La pratique infirmière connaît de nouvelles inflexions, particulièrement dans les établissements de court séjour. Celles-ci sont liées au pilotage de l'offre de soins, aux nouveaux modes de gestion de l'activité et de l'emploi, ainsi qu'aux évolutions récentes du travail médical. Les reconfigurations du travail infirmier présentées ici ont été identifiées au cours d'une recherche menée dans un établissement de santé spécialisé en cancérologie 1, dans lequel un premier travail d'observation avait été réalisé entre 1993 et 1996. La connaissance antérieure de l'organisation du travail médical et soignant, et les liens tissés avec certains personnels soignants ont aussi aidé, au cours et à la suite d'observations longues dans plusieurs services et d'entretiens ethnographiques, à mieux appréhender les modifications en cours du travail et de son environnement.

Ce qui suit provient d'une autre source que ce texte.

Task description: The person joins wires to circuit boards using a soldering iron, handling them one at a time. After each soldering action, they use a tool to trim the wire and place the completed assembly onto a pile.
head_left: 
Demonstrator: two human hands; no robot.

Un cadre de travail bousculé
Entre ces deux études, les personnels des services de soins ont dû faire face à un certain nombre d'événements qui ont eu des conséquences sur le développement de l'établissement, la composition des personnels de soins et le travail infirmier lui-même. Ainsi se sont succédé la fermeture d'un établissement annexe - et une perte de lits de médecine, de personnels expérimentés -, le développement de prises en charge ambulatoires et de très courts séjours des patients, l'application d'une nouvelle convention collective favorable aux personnels les plus jeunes, le passage aux 35 heures à un moment où l'établissement devait faire face à une pénurie d'infirmières jusque-là inconnue. Plusieurs vagues de départs d'infirmières ont entraîné un important turn-over de nouveaux personnels et une charge de travail particulièrement lourde pour les personnels en place, en termes d'accueil, d'information et de formation de ces collègues. L'accumulation de ces événements et les ruptures qu'ils ont introduites ont provoqué un sentiment d'insécurité et une fragilisation des équipes de soins 2. Les règles de progression de carrière sont modifiées, la mobilité et la flexibilité mises en avant et la gestion individualisée des compétences et de la rémunération s'articulent difficilement avec le maintien de collectifs de travail, pourtant indispensables à la qualité des soins comme au développement professionnel, dans la durée, des membres des équipes de soins.
La réduction remarquable de la durée de séjour impose de nouveaux modes d'organisation et de distribution du travail infirmier. Certains types de travail sont extraits de la prise en charge hospitalière et reportés en amont ou en aval, faute de temps suffisant pour les assurer pendant le séjour.